Work to complete: For the entries that follow, count the lines containing the string "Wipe" and write only the number.

# # # # #

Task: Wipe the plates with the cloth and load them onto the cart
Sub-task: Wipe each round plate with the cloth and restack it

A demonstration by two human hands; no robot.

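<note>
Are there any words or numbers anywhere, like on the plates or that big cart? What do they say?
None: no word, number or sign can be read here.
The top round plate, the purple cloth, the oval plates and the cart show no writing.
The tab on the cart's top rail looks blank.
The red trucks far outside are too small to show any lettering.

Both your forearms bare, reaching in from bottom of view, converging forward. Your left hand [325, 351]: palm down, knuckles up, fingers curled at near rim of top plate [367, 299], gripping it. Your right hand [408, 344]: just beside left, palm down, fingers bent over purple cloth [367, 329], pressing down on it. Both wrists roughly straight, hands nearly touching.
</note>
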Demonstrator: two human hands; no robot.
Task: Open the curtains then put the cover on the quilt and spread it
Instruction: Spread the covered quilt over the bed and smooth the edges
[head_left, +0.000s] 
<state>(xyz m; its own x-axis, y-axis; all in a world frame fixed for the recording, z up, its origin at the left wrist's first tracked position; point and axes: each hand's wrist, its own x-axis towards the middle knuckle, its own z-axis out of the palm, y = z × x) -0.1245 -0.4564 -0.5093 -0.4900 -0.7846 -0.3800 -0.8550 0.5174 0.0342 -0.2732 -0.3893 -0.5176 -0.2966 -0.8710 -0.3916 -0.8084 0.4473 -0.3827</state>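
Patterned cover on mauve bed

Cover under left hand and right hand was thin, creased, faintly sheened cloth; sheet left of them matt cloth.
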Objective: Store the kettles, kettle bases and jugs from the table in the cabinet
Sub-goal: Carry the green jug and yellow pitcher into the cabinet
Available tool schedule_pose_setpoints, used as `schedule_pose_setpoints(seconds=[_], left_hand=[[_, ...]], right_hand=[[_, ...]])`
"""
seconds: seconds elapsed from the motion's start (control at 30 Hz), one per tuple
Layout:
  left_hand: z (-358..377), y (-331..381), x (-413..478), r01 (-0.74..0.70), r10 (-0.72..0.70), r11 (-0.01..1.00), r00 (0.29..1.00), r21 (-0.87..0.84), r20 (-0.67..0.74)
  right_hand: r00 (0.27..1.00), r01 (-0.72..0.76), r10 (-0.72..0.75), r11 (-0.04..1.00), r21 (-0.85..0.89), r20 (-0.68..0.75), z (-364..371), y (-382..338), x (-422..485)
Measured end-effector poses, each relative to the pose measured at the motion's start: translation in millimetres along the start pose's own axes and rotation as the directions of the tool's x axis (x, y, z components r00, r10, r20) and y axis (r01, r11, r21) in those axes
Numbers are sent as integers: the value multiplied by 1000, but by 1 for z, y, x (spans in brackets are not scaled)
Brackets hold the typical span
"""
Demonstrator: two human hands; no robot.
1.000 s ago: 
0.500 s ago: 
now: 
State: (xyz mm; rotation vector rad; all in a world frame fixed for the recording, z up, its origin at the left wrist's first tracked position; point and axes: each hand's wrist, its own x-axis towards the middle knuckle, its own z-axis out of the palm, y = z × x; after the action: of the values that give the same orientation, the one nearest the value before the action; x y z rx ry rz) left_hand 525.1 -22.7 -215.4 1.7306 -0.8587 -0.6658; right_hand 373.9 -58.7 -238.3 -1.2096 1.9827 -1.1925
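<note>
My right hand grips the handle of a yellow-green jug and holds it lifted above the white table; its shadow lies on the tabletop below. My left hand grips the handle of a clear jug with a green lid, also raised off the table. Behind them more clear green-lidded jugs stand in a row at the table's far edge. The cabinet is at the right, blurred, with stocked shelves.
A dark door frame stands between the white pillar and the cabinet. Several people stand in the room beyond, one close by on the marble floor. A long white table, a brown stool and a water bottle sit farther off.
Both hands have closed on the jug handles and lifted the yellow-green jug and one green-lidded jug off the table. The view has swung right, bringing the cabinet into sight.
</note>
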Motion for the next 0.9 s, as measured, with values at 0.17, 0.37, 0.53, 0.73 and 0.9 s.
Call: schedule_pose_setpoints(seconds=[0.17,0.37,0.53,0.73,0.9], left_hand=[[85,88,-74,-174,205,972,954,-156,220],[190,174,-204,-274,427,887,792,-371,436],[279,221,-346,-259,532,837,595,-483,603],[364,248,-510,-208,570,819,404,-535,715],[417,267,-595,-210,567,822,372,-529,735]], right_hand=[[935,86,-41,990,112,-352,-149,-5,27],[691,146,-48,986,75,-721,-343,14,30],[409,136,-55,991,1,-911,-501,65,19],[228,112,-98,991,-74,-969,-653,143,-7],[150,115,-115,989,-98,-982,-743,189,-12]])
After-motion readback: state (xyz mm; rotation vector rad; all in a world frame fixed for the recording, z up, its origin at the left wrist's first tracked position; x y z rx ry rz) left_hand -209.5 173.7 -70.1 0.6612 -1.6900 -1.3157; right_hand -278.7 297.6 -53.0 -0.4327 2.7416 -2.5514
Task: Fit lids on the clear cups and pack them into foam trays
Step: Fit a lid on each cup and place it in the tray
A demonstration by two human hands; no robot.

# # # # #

Task output: 2